# EXERCISE OBJECTIVE
Give every entry again precisely as it appears.

PROVIDED ENTRIES: Begin

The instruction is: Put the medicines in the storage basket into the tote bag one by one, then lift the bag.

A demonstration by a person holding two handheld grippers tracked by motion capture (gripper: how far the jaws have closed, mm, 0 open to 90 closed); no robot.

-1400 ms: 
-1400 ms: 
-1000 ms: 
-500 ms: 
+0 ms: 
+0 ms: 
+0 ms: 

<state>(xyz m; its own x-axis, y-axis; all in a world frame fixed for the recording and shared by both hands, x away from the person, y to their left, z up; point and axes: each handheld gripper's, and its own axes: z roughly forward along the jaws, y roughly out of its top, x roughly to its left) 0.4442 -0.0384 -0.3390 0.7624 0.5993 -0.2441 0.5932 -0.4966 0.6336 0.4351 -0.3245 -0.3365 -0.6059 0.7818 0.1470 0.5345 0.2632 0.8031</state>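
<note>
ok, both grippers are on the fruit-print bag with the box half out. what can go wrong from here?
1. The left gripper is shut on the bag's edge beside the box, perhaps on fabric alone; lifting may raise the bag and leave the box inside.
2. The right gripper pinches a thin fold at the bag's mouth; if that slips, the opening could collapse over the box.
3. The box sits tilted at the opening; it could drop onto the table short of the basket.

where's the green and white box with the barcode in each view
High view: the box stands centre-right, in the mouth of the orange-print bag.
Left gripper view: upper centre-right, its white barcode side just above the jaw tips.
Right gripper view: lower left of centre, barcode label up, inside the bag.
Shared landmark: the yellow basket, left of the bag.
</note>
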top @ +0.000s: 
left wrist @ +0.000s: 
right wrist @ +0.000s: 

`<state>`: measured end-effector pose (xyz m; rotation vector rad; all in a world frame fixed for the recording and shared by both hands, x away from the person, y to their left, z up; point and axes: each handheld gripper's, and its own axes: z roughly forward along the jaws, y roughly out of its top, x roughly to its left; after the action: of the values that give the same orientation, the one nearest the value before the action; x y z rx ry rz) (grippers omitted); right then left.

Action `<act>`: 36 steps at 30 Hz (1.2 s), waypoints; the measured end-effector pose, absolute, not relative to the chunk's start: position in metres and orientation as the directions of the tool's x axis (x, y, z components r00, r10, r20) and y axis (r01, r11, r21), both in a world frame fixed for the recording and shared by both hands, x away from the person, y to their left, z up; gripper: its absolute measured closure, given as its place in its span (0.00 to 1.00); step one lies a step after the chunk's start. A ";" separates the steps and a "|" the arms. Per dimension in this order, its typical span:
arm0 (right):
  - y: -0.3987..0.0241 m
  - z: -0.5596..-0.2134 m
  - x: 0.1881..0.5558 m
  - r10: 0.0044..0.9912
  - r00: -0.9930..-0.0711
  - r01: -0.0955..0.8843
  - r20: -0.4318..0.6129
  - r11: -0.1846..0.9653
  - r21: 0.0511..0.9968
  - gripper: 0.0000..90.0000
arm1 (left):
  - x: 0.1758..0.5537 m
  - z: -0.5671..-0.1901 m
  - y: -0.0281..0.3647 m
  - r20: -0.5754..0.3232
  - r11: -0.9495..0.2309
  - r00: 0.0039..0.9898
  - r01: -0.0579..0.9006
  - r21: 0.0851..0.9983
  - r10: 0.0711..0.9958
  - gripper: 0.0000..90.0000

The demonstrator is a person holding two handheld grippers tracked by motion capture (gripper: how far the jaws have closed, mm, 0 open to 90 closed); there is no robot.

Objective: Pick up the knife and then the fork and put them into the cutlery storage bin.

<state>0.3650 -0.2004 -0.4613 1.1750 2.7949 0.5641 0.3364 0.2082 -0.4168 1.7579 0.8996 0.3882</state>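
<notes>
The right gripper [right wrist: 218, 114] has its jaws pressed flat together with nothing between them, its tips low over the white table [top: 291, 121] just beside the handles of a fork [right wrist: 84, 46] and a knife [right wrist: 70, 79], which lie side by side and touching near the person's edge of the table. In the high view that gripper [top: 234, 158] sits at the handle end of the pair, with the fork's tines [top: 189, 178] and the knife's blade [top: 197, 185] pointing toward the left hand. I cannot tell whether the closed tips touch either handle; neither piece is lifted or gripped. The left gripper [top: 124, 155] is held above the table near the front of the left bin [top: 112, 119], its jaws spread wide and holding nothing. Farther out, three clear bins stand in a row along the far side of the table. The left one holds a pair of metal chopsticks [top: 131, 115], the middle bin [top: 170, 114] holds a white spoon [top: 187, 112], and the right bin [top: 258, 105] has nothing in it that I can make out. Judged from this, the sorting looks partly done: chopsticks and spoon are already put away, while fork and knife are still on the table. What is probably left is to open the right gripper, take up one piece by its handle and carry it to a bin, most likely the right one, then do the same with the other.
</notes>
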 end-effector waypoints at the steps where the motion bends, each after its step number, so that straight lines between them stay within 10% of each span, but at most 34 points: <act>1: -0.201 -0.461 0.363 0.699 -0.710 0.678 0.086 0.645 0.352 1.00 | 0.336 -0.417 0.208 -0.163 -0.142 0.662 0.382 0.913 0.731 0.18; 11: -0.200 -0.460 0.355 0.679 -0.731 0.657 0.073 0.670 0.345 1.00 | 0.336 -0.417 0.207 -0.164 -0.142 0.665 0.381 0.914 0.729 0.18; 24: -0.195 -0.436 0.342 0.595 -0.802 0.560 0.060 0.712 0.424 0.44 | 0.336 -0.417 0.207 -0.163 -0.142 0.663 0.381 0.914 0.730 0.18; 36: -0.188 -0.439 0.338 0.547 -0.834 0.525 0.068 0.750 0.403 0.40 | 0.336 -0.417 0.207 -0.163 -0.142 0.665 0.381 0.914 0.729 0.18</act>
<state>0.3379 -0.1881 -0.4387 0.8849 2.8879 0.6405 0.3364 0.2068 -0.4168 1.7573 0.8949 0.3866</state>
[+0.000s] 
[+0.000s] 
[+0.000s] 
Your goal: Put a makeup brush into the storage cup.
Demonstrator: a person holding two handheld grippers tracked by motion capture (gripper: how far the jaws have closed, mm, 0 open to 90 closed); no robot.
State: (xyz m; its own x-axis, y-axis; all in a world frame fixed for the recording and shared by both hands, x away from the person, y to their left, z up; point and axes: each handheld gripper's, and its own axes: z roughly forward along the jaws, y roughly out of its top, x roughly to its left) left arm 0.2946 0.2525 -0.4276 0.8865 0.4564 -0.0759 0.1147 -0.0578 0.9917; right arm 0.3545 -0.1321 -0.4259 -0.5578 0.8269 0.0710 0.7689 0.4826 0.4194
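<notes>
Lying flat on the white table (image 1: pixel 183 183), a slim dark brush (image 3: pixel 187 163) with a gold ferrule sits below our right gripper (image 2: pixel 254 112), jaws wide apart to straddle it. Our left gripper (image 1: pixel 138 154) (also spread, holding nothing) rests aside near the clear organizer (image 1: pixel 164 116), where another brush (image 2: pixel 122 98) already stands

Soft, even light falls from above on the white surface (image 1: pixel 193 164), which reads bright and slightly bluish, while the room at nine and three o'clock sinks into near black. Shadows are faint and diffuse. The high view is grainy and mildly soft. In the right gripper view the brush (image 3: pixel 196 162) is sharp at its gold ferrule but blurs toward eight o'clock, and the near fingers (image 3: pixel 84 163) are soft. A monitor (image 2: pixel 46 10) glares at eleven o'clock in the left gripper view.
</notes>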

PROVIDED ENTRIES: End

# RESPONSE FOR THIS EXERCISE
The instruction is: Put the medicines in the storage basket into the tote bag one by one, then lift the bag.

A demonstration by a person holding two handheld grippers tracked by motion capture (gripper: how far the jaws have closed, mm, 0 open to 90 closed); no robot.

-1400 ms: 
-1400 ms: 
-1000 ms: 
-500 ms: 
+0 ms: 
+0 ms: 
+0 ms: 

<state>(xyz m; its own x-axis, y-axis; all in a world frame fixed for the recording and shared by both hands, x away from the person, y to their left, z up; point and axes: each handheld gripper's, and its own axes: z roughly forward along the jaws, y roughly out of its top, x roughly to its left) 0.4442 -0.0384 -0.3390 0.7624 0.5993 -0.2441 0.5932 -0.4966 0.6336 0.4351 -0.3245 -0.3365 -0.6059 0.7818 0.1470 0.5345 0.2632 0.8031</state>
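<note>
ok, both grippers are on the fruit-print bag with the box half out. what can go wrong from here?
1. The left gripper is shut on the bag's edge beside the box, perhaps on fabric alone; lifting may raise the bag and leave the box inside.
2. The right gripper pinches a thin fold at the bag's mouth; if that slips, the opening could collapse over the box.
3. The box sits tilted at the opening; it could drop onto the table short of the basket.

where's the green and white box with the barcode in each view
High view: the box stands centre-right, in the mouth of the orange-print bag.
Left gripper view: upper centre-right, its white barcode side just above the jaw tips.
Right gripper view: lower left of centre, barcode label up, inside the bag.
Shared landmark: the yellow basket, left of the bag.
</note>
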top @ +0.000s: 
left wrist @ +0.000s: 
right wrist @ +0.000s: 

`<state>`: measured end-effector pose (xyz m; rotation vector rad; all in a world frame fixed for the recording and shared by both hands, x away from the person, y to their left, z up; point and axes: each handheld gripper's, and its own axes: z roughly forward along the jaws, y roughly out of its top, x roughly to its left; after the action: of the values that give the same orientation, the one nearest the value before the action; x y z rx ry rz) (grippers omitted); right then left.

Action `<act>`: 36 steps at 30 Hz (1.2 s), waypoints; the measured end-effector pose, absolute, not relative to the chunk's start: position in metres and orientation as the directions of the tool's x axis (x, y, z components r00, r10, r20) and y axis (r01, r11, r21), both in a world frame fixed for the recording and shared by both hands, x away from the person, y to their left, z up; gripper: its absolute measured closure, given as its place in its span (0.00 to 1.00); step one lies a step after the chunk's start. A ";" separates the steps and a "|" the arms. Per dimension in this order, its typical span:
arm0 (right):
  - y: -0.3987..0.0241 m
  - z: -0.5596..-0.2134 m
  - x: 0.1881..0.5558 m
  - r10: 0.0044..0.9912
  - r00: -0.9930..-0.0711
  - r01: -0.0955..0.8843
  - r20: -0.4318..0.6129
  - r11: -0.1846..0.9653
  - r21: 0.0511..0.9968
  - gripper: 0.0000..90.0000
arm1 (left):
  - x: 0.1758..0.5537 m
  - z: -0.5671..-0.1901 m
  - y: -0.0281..0.3647 m
  - r20: -0.5754..0.3232
  - r11: -0.9495..0.2309
  - r00: 0.0039..0.9898
  - r01: -0.0579..0.9006
  - r21: 0.0851..0.9983
  - r10: 0.0711..0.9958
  - gripper: 0.0000..90.0000

The demonstrator is a person holding two handheld grippers tracked by motion capture (gripper: how far the jaws have closed, mm, 0 open to 90 closed); there is no robot.

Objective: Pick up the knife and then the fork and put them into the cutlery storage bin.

<state>0.3650 -0.2004 -0.4613 1.1750 2.7949 0.5641 0.3364 0.2082 -0.4168 1.7579 0.8996 0.3882</state>
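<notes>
The right gripper [right wrist: 218, 114] has its jaws pressed flat together with nothing between them, its tips low over the white table [top: 291, 121] just beside the handles of a fork [right wrist: 84, 46] and a knife [right wrist: 70, 79], which lie side by side and touching near the person's edge of the table. In the high view that gripper [top: 234, 158] sits at the handle end of the pair, with the fork's tines [top: 189, 178] and the knife's blade [top: 197, 185] pointing toward the left hand. I cannot tell whether the closed tips touch either handle; neither piece is lifted or gripped. The left gripper [top: 124, 155] is held above the table near the front of the left bin [top: 112, 119], its jaws spread wide and holding nothing. Farther out, three clear bins stand in a row along the far side of the table. The left one holds a pair of metal chopsticks [top: 131, 115], the middle bin [top: 170, 114] holds a white spoon [top: 187, 112], and the right bin [top: 258, 105] has nothing in it that I can make out. Judged from this, the sorting looks partly done: chopsticks and spoon are already put away, while fork and knife are still on the table. What is probably left is to open the right gripper, take up one piece by its handle and carry it to a bin, most likely the right one, then do the same with the other.
</notes>
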 end-effector waypoints at the steps where the motion bends, each after its step number, so that straight lines between them stay within 10% of each span, but at most 34 points: <act>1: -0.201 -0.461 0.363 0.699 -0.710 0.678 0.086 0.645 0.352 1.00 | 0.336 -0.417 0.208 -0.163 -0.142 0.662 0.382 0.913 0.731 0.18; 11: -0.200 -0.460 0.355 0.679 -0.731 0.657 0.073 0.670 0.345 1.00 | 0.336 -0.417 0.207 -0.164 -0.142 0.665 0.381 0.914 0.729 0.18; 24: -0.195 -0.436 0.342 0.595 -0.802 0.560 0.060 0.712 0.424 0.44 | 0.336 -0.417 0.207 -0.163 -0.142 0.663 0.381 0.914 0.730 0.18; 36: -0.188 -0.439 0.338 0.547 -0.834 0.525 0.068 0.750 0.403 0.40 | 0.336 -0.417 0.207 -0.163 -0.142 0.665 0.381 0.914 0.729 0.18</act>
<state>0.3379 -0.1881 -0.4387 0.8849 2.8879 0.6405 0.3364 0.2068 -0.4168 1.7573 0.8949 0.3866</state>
[+0.000s] 
[+0.000s] 
[+0.000s] 
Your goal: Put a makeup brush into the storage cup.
Demonstrator: a person holding two handheld grippers tracked by motion capture (gripper: how far the jaws have closed, mm, 0 open to 90 closed); no robot.
State: (xyz m; its own x-axis, y-axis; all in a world frame fixed for the recording and shared by both hands, x away from the person, y to their left, z up; point and axes: each handheld gripper's, and its own axes: z roughly forward along the jaws, y roughly out of its top, x roughly to its left) left arm 0.2946 0.2525 -0.4276 0.8865 0.4564 -0.0759 0.1147 -0.0578 0.9917; right arm 0.3545 -0.1321 -0.4259 -0.5578 0.8269 0.0710 0.7689 0.4826 0.4194
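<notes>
Lying flat on the white table (image 1: pixel 183 183), a slim dark brush (image 3: pixel 187 163) with a gold ferrule sits below our right gripper (image 2: pixel 254 112), jaws wide apart to straddle it. Our left gripper (image 1: pixel 138 154) (also spread, holding nothing) rests aside near the clear organizer (image 1: pixel 164 116), where another brush (image 2: pixel 122 98) already stands

Soft, even light falls from above on the white surface (image 1: pixel 193 164), which reads bright and slightly bluish, while the room at nine and three o'clock sinks into near black. Shadows are faint and diffuse. The high view is grainy and mildly soft. In the right gripper view the brush (image 3: pixel 196 162) is sharp at its gold ferrule but blurs toward eight o'clock, and the near fingers (image 3: pixel 84 163) are soft. A monitor (image 2: pixel 46 10) glares at eleven o'clock in the left gripper view.
</notes>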

The exercise calls for nothing more than this answer.